Problem: Genesis 1:28 commands fruitfulness and 1 Timothy 2:15 promises salvation through “childbearing”, while Leviticus 12 implies a woman has sinned by giving birth.
Explanation: Women should prize their childbearing years. Within this two-decade window, God has made women capable of bringing an immortal soul into the world. Genesis 1:28 commanded Adam and Eve: “Be fruitful and multiply and fill the earth and subdue it.” The modern world rejects fruitfulness by lauding homosexuality, delayed marriage, unrestrained birth control, vasectomies, and abortion.
God loves children. God loves big families. He “blessed” Obed-edom by giving him eight sons (1Chron. 26:5). He blesses husbands by making their wives fruitful. “Your wife will be like a fruitful vine within your house; your children will be like olive shoots around your table” (Ps. 128:3).
Among the most difficult verses to interpret in Scripture is 1 Timothy 2:15: “Yet she will be saved through childbearing—if they continue in faith and love and holiness, with self-control.” Some believe this refers to spiritual salvation through the birth of the Messiah, such that sinners will be saved by the childbirth, Jesus Christ, God’s Son.
A better view sees this verse encouraging women to act like women.
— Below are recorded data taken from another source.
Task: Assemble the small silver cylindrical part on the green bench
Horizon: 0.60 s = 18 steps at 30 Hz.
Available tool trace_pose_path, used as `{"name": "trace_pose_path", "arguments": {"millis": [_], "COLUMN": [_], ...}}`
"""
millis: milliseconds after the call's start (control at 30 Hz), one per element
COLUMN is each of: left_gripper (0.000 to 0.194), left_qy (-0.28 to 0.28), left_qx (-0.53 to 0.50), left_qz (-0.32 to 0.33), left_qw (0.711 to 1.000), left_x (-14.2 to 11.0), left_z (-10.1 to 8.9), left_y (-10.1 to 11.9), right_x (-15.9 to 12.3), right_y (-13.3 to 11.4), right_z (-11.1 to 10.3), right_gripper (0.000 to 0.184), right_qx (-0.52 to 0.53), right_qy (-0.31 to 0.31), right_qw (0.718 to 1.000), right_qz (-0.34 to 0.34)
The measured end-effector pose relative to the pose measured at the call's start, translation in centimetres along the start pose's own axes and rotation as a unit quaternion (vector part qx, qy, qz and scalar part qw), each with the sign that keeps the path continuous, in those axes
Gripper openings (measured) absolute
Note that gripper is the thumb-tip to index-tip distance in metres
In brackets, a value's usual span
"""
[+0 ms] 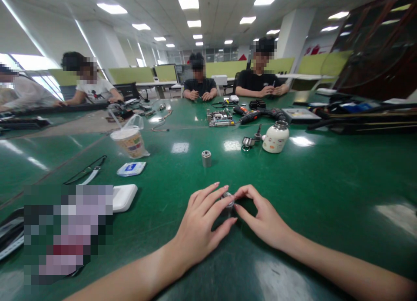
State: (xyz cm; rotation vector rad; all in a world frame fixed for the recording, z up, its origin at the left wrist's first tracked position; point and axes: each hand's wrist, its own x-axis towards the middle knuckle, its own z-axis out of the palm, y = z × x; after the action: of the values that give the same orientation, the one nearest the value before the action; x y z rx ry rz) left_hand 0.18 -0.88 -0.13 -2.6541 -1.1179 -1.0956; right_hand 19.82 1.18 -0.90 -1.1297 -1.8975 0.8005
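Note:
In front of me a small silvery metal cylinder (229,209) stands on the green table, partly hidden by my fingers. My left hand (203,223) curves around it from the left, index finger at its top and thumb at its near side. From the right, my right hand (262,214) pinches the cylinder's upper edge between thumb and forefinger. A similar metal cylinder (206,159) stands upright a little farther off, apart from both hands.
Left are a drink cup (130,141) in a plastic bag, a tissue pack (131,168) and a white case (124,197) beside a blurred-out item. Farther back stand a cream bottle (276,137), its metal lid (248,142), a circuit board (220,118) and a power drill (249,115). Several people sit around.

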Motion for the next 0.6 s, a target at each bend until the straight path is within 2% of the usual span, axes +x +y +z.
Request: {"name": "trace_pose_path", "arguments": {"millis": [300,600], "left_gripper": [0.031,0.029], "left_qy": [-0.001,-0.011], "left_qx": [0.018,0.024], "left_qz": [0.022,0.031], "left_qw": [1.0,0.999], "left_x": [-0.01,-0.11], "left_z": [-0.07,0.13], "left_y": [0.19,0.03], "right_x": [-0.1,0.01], "right_y": [-0.04,0.27], "right_z": [-0.14,0.03], "right_gripper": [0.014,0.016], "right_qx": [0.004,0.0], "right_qy": [-0.001,0.001], "right_qw": [1.0,1.0], "right_qz": [0.002,-0.001]}}
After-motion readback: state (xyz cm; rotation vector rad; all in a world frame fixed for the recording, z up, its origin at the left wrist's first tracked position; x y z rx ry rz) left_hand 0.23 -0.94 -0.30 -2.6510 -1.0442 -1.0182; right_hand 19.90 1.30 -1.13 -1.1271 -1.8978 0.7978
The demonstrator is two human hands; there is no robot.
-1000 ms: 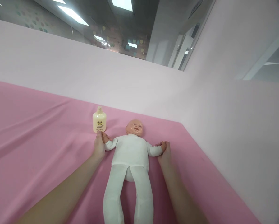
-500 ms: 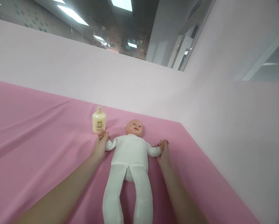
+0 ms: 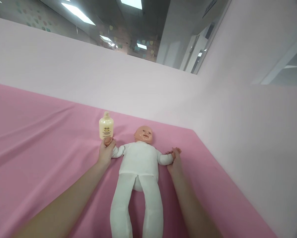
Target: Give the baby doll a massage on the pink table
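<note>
A baby doll [image 3: 138, 162] in a white suit lies on its back on the pink sheet [image 3: 39, 148], head away from me, arms spread out. My left hand [image 3: 105, 153] is closed around the doll's hand on the left side. My right hand [image 3: 174, 161] grips the doll's other hand on the right side. A pale yellow pump bottle [image 3: 106, 126] stands upright just beyond my left hand, close to the doll's head.
Pale pink padded walls [image 3: 237, 109] rise behind and to the right of the sheet, meeting in a corner. The sheet has soft folds on the left. Ceiling lights show above the walls.
My left hand has closed further around the doll's hand and lifted it slightly. The view has shifted a little; both arms stay at the doll's sides.
</note>
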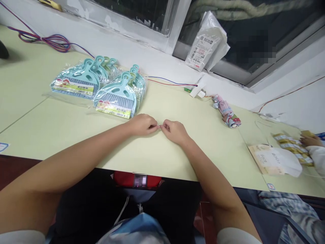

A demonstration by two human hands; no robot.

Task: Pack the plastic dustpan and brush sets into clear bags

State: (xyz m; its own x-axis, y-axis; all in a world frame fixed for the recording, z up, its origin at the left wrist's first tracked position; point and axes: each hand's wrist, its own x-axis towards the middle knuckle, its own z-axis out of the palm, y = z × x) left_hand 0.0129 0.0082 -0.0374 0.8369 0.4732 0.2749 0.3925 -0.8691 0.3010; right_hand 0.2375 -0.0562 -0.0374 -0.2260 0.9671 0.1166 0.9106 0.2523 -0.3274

When they do, it is evidence of their salvation. Yes, Eve was “deceived” in the garden and Adam was not (v. 14). Yes, sinners are saved by faith alone (Rm. 4:5). But a woman gives evidence of being “saved” and having her sins forgiven by acting as a model wife and mother in the home, the place where she should find her deepest satisfaction.
The word “childbearing” is an example of a synecdoche, where a part represents a whole. “The White House”, for example, often refers to the entire US government. When I say “nice wheels”, I mean, “nice car”. “Childbearing” represents the whole of a godly woman’s responsibilities. Sinners are saved by works (Mt. 7:21) only in the broadest sense that they give evidence of faith in Christ. In the context, Paul is warning the Ephesian women not to aspire to preaching roles in the church but instead long for her crucial duties in the home. Satisfaction in motherhood doesn’t guarantee a woman’s salvation, which is why women who trust in Christ must “continue in faith and love and holiness, with self-control.”
Finally, a note about Leviticus 12:6-7, an Old Testament law which demanded that new mothers be purified after childbirth by bringing a lamb to the priest for a burnt offering. This would make “atonement” for her. Does this mean that giving birth is a sinful act? No.
When an Old Testament Israelite sinned, the law required him or her to bring an offering to the priest, after which their transgressions would be “forgiven” (Lev. 4:20, 26, 31, 35). But in the case of the new mother in Leviticus 12, she’s not “forgiven” (since she did nothing immoral) but instead is declared “clean from her flow of blood” (v. 7). Thus, the requirement for the offering has nothing to do with her sin but everything to do with the issuance of blood. Since, as Leviticus 17:11 says, “the life of the flesh is in the blood”, this law showed that the loss of a mother’s blood required some level of purification.
Sum
God gave childbearing as one of His greatest gifts. Christian women that cherish womanly roles like raising children prove they have become true followers of Christ.